Our customers really believe in what we are doing. UBERDOC is a movement, and we’re working with our customers towards the same mission. When we make the customer experience delightful for both the doctor and the patient, they stick around.

We have a variety of plans and subscriptions to accommodate everyone. The doctor can right-size their participation, and the patient knows that seeing a doctor is only a click away.

Wonderful. We are nearly done. Here are the final “meaty” questions of our discussion. You are a person of enormous influence. If you could inspire a movement that would bring the most amount of good to the most amount of people, what would that be? You never know what your idea can trigger. 🙂

I believe that every child growing up today should have access to the tools they need to succeed, and the guidance to instill knowledge and build their confidence to reach their potential in whatever it is they dream to do. Our future lies in our youth becoming the best versions of themselves, and they need us to show them the way.

We are very blessed that very prominent leaders read this column. Is there a person in the world, or in the US with whom you would love to have a private breakfast or lunch with, and why? He or she might just see this if we tag them 🙂

This is so cheesy and embarrassing, and I don’t think I’ll ever get a private meal with him, but I absolutely love Leonardo DiCaprio. My fascination with him started in 1999 when I was five years old, and I used to watch the movie Titanic on repeat. If you remember, the movie was so long and came in a set of two VHS tapes. Now that I think back, I have no idea why my parents allowed their five-year-old to watch a movie with a steamy love scene and sinking ship.

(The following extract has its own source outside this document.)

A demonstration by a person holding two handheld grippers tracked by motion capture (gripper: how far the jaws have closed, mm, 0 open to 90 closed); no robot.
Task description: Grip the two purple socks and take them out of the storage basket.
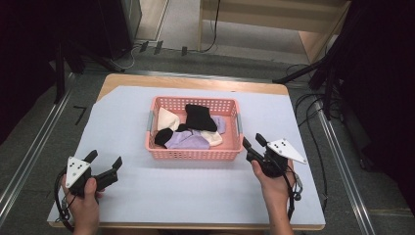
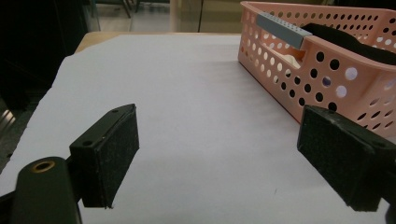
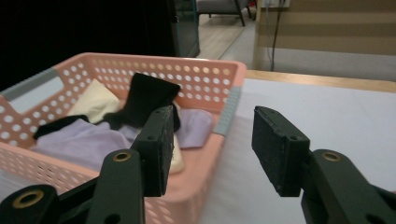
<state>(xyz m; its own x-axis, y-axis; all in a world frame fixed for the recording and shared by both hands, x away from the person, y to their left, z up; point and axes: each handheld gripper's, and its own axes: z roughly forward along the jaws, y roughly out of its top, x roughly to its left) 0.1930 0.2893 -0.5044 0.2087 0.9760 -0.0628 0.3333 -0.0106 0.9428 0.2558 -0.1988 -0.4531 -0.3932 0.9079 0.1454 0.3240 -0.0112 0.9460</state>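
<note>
Both tools, left [image 1: 104, 163] and right [image 1: 254, 142], hover open beside the basket [image 1: 194, 154].

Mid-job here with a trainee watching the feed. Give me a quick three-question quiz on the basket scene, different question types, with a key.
1. True or false: the right tongs hold a black cloth piece.
2. Which item lies at the far side of the pink basket, partly over the others? A) black cloth B) a red towel C) a blue cup
3. Fill in: in the high view the left tongs sit to the ____ of the basket, over the white table cover.

Key: 1. False; the jaws stand apart with nothing between them, beside the basket's corner. 2. A. 3. Left; jaws wide open, nothing held.
</note>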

From Titanic on, I obsessed over all of his movies. My sister has a photo of me sobbing on the floor the night he won an Oscar. I made her promise me to lock that photo away for good.

He was actually filming a movie recently in Boston, and my friend and I spent days collecting all of the information we could so I can accidentally fall into his arms on set. I have yet to meet him.

Thank you so much for this. This was very inspirational, and we wish you only continued success!